Start with the first line of the data and end with the line that holds "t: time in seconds"; write out each one exactly.

(Given material begins)

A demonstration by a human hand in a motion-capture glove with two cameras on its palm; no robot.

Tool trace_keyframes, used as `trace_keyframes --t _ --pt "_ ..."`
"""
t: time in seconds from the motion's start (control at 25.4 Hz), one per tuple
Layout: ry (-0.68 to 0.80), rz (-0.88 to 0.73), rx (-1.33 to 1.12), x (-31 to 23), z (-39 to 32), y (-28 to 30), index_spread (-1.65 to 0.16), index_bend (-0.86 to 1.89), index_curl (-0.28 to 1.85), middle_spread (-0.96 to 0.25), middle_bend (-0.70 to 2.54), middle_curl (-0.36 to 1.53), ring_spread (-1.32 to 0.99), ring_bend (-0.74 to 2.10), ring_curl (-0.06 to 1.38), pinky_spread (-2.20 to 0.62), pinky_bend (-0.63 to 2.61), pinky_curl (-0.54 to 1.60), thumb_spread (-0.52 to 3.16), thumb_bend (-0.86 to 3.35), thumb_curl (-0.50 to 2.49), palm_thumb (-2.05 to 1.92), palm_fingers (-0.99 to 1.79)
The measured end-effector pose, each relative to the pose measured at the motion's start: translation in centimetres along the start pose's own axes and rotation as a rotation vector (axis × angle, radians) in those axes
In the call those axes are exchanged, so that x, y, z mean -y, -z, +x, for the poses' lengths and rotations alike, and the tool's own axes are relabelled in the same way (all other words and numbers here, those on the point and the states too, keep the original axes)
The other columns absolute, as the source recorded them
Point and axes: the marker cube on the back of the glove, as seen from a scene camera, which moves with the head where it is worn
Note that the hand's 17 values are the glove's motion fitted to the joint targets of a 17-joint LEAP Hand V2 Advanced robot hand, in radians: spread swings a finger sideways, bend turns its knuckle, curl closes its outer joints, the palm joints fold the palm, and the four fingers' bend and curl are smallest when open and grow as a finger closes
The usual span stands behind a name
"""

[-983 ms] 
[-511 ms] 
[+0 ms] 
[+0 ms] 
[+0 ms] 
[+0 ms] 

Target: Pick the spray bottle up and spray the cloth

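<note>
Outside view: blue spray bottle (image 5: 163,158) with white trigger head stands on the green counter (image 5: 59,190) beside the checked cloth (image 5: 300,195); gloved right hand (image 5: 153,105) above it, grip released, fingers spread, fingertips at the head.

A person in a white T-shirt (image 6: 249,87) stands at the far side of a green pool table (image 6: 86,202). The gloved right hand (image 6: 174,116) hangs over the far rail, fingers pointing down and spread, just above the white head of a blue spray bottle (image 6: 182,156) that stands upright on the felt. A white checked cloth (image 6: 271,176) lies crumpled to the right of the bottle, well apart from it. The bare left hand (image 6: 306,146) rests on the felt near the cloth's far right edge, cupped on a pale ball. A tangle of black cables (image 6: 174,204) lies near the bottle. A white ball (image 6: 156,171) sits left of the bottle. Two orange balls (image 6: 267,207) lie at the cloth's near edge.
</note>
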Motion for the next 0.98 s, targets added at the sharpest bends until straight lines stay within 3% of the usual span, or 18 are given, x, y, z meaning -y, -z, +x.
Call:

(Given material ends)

■ Completed task ■
A demonstration by a human hand in a motion-capture glove with two cameras on its palm; no robot.

Tool trace_keyframes, used as `trace_keyframes --t _ --pt "_ ..."`
"""
t: time in seconds from the motion's start (control at 25.4 Hz), one per tuple

The response to the exercise is complete.